## WORK ITEM:
Nothing besides a number belongs in the answer, which is how many lines of the listing contain the string "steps".

= Beginning of Section =

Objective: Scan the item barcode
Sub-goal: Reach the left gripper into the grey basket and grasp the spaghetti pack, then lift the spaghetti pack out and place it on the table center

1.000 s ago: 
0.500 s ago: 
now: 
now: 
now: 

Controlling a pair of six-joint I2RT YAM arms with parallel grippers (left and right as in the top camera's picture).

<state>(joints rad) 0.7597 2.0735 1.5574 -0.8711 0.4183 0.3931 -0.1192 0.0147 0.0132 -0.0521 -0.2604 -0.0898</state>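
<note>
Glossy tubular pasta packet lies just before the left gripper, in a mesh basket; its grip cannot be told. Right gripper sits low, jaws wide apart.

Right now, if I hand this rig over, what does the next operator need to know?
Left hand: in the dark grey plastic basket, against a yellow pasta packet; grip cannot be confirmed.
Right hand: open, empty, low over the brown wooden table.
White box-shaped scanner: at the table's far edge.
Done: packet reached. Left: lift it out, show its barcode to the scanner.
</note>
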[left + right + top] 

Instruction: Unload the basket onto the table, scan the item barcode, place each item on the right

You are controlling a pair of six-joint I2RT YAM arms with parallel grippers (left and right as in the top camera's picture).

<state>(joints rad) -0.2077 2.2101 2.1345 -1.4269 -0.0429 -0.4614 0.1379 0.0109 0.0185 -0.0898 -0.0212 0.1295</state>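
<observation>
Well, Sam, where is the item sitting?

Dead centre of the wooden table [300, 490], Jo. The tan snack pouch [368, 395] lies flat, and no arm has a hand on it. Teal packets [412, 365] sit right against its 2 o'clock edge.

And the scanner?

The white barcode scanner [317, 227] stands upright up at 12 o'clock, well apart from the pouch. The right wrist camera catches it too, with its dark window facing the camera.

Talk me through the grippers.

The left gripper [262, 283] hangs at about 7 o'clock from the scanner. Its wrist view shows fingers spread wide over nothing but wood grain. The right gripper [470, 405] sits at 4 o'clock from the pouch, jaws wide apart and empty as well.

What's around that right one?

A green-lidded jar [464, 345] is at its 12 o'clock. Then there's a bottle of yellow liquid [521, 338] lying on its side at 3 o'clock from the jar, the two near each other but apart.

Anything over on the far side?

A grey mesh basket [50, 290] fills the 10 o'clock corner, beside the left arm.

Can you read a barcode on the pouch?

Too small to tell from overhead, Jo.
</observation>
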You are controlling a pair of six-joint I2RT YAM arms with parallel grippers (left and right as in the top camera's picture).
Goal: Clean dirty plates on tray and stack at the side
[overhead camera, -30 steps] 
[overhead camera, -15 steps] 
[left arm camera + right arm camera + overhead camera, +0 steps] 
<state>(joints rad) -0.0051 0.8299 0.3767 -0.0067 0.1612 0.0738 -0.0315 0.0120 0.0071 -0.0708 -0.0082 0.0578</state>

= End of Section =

## SOLUTION TO THIS EXERCISE:
3